(Problem): Below are the records. Retype exactly the lines between the lines holding "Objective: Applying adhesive" and "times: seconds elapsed", inclusive.

(Exercise data):
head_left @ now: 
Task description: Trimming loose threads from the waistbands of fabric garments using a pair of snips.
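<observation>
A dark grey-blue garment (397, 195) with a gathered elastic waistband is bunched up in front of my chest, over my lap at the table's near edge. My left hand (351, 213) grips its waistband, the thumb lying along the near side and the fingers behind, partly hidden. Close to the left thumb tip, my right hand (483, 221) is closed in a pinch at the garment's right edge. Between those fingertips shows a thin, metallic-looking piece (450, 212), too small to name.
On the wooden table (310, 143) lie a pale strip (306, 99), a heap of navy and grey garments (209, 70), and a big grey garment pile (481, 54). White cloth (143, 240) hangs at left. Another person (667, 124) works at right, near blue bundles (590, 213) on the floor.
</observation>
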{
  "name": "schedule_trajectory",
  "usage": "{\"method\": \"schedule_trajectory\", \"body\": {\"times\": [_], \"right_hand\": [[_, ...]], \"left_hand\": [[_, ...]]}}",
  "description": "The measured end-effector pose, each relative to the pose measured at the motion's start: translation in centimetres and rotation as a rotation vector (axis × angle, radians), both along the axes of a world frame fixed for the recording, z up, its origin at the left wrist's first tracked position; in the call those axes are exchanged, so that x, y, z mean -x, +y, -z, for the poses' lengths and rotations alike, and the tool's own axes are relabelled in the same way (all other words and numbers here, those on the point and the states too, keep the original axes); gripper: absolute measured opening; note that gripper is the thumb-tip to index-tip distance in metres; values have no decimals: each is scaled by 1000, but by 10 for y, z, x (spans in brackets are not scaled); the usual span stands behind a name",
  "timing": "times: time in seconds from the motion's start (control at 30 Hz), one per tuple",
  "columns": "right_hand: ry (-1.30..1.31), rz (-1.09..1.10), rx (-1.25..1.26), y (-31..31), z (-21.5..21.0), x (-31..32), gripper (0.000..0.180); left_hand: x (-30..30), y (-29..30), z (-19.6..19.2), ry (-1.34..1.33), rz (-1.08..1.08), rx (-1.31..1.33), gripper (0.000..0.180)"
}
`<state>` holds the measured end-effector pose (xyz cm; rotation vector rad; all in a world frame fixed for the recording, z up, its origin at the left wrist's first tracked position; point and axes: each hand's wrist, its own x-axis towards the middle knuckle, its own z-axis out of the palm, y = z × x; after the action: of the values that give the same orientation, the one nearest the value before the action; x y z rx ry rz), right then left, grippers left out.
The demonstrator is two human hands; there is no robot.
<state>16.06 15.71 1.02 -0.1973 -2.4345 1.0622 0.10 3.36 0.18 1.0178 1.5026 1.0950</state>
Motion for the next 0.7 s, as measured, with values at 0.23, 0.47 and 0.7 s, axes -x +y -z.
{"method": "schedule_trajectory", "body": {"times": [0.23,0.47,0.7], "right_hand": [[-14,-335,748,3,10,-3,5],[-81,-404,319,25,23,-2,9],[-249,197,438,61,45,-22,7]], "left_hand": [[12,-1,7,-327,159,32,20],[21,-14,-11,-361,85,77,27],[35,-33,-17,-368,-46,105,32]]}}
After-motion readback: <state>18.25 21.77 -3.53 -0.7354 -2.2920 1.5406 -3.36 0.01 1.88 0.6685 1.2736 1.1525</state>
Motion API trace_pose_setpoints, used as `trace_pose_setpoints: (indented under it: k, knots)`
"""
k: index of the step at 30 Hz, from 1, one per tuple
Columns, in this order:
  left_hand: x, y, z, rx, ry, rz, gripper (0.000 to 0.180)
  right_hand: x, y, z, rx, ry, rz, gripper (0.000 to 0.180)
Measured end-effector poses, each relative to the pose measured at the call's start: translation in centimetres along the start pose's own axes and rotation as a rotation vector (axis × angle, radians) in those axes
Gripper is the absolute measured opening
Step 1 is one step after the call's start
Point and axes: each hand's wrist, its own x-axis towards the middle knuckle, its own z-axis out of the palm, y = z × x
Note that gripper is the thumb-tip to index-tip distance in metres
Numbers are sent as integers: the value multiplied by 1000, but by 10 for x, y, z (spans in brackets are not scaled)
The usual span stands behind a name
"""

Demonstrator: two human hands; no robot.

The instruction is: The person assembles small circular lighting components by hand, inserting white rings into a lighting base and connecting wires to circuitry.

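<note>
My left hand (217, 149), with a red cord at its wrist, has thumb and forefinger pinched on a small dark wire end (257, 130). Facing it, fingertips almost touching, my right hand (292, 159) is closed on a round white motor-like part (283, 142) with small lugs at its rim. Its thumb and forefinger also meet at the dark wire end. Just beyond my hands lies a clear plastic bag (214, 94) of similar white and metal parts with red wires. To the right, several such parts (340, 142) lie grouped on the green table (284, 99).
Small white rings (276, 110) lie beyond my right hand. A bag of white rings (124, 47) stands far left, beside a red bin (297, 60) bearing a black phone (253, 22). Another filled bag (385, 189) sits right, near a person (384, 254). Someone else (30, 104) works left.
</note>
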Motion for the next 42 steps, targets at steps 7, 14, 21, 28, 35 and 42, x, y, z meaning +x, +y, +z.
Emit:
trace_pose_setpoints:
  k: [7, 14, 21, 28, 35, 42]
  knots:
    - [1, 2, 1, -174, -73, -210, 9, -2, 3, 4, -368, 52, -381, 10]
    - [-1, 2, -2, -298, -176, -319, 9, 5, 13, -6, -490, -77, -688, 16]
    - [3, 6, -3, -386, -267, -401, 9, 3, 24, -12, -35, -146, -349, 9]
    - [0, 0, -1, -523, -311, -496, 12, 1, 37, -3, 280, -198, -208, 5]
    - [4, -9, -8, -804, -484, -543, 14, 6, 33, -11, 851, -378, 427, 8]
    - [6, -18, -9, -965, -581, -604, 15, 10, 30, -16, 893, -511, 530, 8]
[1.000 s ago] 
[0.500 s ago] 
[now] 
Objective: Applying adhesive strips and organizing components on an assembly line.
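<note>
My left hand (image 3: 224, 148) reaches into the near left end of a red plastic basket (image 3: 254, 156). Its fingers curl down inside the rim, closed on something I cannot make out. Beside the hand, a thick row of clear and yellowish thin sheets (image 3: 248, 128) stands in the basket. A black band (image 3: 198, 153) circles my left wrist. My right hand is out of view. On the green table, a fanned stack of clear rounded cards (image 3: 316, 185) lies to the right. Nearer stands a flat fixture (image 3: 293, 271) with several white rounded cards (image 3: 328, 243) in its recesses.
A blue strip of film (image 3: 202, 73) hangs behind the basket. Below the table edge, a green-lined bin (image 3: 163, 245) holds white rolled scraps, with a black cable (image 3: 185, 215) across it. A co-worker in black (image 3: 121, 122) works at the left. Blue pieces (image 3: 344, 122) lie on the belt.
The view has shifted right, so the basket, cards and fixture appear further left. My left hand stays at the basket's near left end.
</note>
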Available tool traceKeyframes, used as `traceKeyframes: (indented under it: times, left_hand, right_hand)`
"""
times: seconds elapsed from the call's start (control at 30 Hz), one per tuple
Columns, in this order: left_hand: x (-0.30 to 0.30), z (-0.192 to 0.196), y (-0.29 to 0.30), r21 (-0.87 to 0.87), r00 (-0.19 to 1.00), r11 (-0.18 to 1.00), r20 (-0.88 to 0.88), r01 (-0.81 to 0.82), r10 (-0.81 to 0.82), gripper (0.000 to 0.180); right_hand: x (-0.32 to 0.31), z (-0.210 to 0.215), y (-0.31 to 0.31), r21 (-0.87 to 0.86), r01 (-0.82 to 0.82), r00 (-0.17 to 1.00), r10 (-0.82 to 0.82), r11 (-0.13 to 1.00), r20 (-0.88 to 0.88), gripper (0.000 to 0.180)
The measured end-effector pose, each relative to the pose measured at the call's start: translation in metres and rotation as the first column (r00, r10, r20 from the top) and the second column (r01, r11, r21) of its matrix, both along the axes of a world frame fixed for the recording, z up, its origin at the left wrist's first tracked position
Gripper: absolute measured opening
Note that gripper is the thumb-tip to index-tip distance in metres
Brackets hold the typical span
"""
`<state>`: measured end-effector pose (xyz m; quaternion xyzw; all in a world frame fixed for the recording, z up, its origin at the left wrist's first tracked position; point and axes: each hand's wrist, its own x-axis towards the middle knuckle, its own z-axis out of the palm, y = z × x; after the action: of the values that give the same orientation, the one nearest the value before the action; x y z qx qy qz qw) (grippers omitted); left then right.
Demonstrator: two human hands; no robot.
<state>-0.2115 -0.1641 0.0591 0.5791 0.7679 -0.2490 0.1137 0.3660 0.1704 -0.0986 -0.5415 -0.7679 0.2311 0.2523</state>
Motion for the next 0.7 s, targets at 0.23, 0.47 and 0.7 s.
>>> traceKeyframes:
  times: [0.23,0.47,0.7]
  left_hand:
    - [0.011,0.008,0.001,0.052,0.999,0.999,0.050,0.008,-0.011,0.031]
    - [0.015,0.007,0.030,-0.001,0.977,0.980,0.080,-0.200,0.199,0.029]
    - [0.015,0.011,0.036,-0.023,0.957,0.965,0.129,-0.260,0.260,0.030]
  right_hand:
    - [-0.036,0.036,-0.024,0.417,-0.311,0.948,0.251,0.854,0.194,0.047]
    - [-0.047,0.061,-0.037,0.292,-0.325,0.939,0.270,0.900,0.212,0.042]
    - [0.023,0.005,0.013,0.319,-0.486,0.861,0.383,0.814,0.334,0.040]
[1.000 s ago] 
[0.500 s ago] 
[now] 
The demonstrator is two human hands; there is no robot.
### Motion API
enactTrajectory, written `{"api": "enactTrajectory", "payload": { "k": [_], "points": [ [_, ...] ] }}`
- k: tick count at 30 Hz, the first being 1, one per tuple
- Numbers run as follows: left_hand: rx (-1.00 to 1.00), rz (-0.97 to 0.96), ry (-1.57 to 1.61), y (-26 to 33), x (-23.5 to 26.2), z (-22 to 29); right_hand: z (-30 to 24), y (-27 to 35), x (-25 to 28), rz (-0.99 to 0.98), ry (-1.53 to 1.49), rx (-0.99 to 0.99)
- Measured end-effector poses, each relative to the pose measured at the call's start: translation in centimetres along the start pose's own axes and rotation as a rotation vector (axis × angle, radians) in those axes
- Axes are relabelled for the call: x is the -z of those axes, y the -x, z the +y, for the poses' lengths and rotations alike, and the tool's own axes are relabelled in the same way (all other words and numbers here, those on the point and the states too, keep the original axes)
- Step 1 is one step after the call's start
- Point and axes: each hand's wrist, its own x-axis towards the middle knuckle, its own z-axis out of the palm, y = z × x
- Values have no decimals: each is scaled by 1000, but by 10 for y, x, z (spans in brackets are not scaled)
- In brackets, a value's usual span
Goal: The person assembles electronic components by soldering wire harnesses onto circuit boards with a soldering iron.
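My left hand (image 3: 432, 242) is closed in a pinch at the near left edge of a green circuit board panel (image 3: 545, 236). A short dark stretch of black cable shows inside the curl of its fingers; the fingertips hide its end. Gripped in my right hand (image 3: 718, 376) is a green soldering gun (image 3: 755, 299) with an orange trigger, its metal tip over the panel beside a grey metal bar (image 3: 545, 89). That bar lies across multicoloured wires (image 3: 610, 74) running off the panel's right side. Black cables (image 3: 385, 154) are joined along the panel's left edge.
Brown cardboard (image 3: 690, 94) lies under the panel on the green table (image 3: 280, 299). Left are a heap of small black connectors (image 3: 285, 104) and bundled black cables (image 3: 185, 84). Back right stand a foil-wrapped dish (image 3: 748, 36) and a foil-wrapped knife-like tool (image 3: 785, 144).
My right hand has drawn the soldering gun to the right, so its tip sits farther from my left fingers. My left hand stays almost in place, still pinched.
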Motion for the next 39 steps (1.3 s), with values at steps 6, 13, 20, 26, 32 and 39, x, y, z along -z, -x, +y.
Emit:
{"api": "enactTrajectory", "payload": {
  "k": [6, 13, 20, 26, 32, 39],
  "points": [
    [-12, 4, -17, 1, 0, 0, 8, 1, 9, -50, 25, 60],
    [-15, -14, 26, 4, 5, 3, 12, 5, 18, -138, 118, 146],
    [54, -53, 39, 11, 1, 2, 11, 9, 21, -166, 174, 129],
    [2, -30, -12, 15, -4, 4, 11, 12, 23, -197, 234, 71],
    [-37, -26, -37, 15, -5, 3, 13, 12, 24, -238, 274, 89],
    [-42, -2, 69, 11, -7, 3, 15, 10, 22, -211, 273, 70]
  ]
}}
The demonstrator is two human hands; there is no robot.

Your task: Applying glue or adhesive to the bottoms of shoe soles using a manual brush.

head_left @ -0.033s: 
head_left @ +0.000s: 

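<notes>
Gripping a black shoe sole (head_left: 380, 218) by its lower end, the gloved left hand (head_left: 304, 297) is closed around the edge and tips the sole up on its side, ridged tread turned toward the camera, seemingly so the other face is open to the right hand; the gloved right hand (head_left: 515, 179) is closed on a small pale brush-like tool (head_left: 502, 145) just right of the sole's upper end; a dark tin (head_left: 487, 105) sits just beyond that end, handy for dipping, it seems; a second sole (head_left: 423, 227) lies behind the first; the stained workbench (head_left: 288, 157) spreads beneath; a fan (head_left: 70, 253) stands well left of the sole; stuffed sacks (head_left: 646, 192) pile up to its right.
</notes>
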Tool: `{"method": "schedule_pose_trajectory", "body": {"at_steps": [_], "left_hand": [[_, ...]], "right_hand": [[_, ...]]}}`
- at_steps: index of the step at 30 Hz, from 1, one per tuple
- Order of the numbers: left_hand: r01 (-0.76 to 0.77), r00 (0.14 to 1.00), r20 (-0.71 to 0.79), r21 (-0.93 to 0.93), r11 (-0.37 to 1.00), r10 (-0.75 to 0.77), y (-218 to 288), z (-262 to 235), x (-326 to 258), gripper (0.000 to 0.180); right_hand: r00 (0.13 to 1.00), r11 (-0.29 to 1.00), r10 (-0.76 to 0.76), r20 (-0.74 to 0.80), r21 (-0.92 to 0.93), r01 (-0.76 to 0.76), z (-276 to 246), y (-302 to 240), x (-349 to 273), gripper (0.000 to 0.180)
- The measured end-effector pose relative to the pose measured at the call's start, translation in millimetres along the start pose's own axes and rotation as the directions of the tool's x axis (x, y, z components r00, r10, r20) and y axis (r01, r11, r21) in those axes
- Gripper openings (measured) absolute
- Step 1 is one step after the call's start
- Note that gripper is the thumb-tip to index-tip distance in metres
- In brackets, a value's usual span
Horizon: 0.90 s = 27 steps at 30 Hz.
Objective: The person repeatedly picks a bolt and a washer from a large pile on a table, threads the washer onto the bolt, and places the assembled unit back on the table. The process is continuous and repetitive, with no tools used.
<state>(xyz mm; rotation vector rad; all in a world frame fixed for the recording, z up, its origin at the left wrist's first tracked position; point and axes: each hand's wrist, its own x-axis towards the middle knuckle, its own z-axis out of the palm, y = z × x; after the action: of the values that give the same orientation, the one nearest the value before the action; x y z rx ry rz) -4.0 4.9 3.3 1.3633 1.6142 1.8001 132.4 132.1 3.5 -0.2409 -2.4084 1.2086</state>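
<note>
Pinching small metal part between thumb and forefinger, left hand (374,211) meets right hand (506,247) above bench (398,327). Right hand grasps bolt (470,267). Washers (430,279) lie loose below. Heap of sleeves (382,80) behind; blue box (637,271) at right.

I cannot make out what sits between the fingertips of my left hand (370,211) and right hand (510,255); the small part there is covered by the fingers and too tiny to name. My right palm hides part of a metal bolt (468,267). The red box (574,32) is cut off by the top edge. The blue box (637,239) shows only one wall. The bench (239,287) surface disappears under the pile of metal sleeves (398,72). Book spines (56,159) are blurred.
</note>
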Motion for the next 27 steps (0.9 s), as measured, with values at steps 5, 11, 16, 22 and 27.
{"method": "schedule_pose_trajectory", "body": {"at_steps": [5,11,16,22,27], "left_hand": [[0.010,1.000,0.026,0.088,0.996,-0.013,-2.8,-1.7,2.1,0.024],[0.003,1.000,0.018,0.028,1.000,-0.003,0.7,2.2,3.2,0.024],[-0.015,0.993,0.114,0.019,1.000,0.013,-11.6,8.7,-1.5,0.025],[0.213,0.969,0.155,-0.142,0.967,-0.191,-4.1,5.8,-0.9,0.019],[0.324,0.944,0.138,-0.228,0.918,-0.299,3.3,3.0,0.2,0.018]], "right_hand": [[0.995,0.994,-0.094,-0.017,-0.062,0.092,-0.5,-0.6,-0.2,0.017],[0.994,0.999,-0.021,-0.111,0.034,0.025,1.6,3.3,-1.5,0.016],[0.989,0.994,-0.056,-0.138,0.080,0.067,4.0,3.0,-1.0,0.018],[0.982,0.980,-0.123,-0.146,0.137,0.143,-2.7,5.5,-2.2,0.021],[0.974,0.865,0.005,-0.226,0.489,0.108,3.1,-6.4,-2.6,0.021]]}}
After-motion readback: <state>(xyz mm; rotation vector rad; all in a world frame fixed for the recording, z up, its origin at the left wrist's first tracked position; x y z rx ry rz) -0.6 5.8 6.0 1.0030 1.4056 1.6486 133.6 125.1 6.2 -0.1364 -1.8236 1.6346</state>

(Answer for this exercise):
Objective: Applying adhesive strips and organizing components on an assembly line.
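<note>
My left hand (image 3: 224, 148) reaches into the near left end of a red plastic basket (image 3: 254, 156). Its fingers curl down inside the rim, closed on something I cannot make out. Beside the hand, a thick row of clear and yellowish thin sheets (image 3: 248, 128) stands in the basket. A black band (image 3: 198, 153) circles my left wrist. My right hand is out of view. On the green table, a fanned stack of clear rounded cards (image 3: 316, 185) lies to the right. Nearer stands a flat fixture (image 3: 293, 271) with several white rounded cards (image 3: 328, 243) in its recesses.
A blue strip of film (image 3: 202, 73) hangs behind the basket. Below the table edge, a green-lined bin (image 3: 163, 245) holds white rolled scraps, with a black cable (image 3: 185, 215) across it. A co-worker in black (image 3: 121, 122) works at the left. Blue pieces (image 3: 344, 122) lie on the belt.
The view has shifted right, so the basket, cards and fixture appear further left. My left hand stays at the basket's near left end.
</note>
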Available tool traceKeyframes, used as `traceKeyframes: (indented under it: times, left_hand, right_hand)`
"""
times: seconds elapsed from the call's start (control at 30 Hz), one per tuple

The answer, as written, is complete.